7 Group task
Hopefully, by this point you have learnt about creating different plots in R and you could follow the instructions. For the next step in your learning, it is time to apply your new found R skills to novel data.
First, arrange yourselves into groups. If we have a full room of 20 people, we recommend five groups of four members. This should spread the expertise while not leaving people with nothing to do. If we end up with a different number, we can tweak the group sizes during the workshop.
We have collated four data sets - some from academic articles and others from statistics agencies - for you to choose from for a final group task. We created an OSF project to host all the data and we added a code book so you know what each variable represents. The data sets come from a range of sources, so hopefully your group can find one you all find interesting. You will not need to use every single variable, so a key part of this task will be deciding what message you are trying to communicate and what type of plot would be best suited to the type of data you use.
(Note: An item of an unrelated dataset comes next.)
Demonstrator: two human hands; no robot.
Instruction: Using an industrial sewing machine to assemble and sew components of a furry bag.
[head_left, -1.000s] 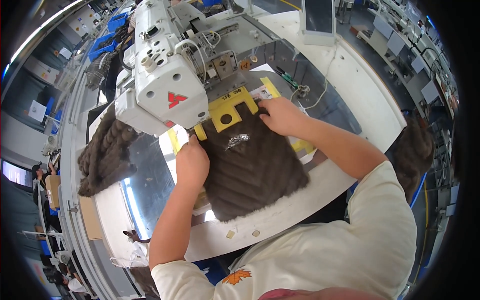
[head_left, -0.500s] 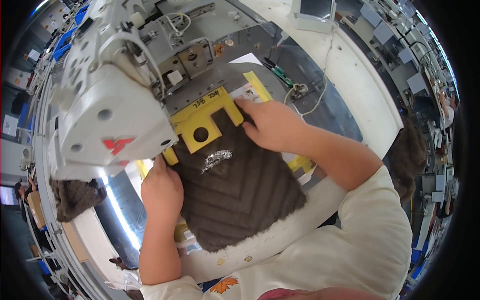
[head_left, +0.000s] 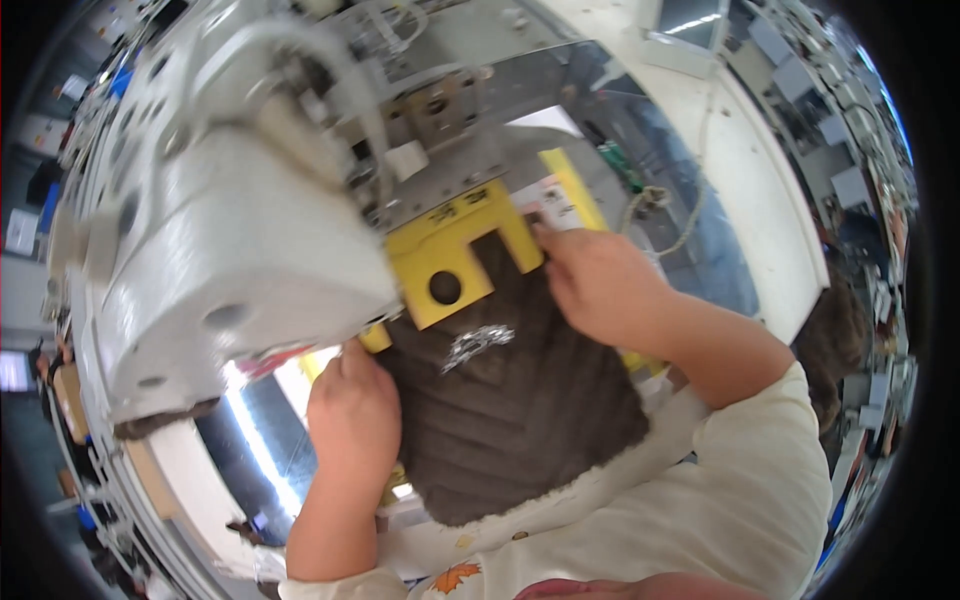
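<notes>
1. Head view, nearest the lower edge: a cream sleeve [head_left: 740, 500] covers the person's right upper arm, and both bare forearms reach up and away from the body.
2. The left hand [head_left: 352, 418] lies palm down on the left edge of a dark quilted fabric panel [head_left: 520, 420]. Its fingers are together and curled slightly over that edge, pressing rather than gripping.
3. The quilted panel lies flat on the white worktable [head_left: 760, 200], between the two hands. It has a fuzzy pale rim along its lower edge and a small silver emblem [head_left: 478, 343] near its top.
4. The right hand [head_left: 600, 285] rests on the panel's upper right corner. Its fingers are stretched forward and close together, with the tips touching the yellow template [head_left: 450, 255].
5. The yellow template overlaps the panel's top edge. It has a round hole and a square notch.
6. Farther off, the large white sewing machine head [head_left: 230, 240] hangs over the template's left part.
7. Beyond it, a cord [head_left: 660, 205] lies on the table.
</notes>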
You can find a direct link to each data set below:
Farias et al. (2019) – Athetist’s and Christian’s motivations to hike a pilgrimage trail. Since we have not covered data wrangling, we have included two versions of this data set for if you want to plot all the motivation sub-scales side by side (
Farias_2019_long.csv
) or just choose one or two sub-scales (Farias_2019.csv
).Dawtry et al. (2015) – Perceptions of income inequality based on people's household income, their estimated average income, how fair they perceive the current system to be, and how much they support wealth redistribution.
Road accidents - data from Glasgow City Council on the number of road accidents. You have also information on the day of the week each accident happened, the speed limit in the area it happened and accident severity.
Once you decide on a data set, we would like you to create two versions of a plot:
One “good” plot to transparently communicate the findings
One “bad” plot to misleadingly or poorly communicate the findings
The idea here is you will demonstrate what you have learnt about plotting using ggplot and the principles of visual data communication from the start of the workshop. A key part of knowing how to create effective data visualisation is understanding how it could also be presented ineffectively. For example, truncating the y-axis or using counter intuitive design elements, compared to transparently displaying the underlying distribution of continuous data and selecting colour blind friendly colour palettes.
When you have finished, save your plots and have one of your group upload your good and bad examples to this padlet board.
Everyone then has one good vote and one bad vote, so heart your favourite from each category. The good plot and the bad plot with the most votes will get a super special prize for each group! If we have plots with tie votes, Wil and James will vote as tiebreakers.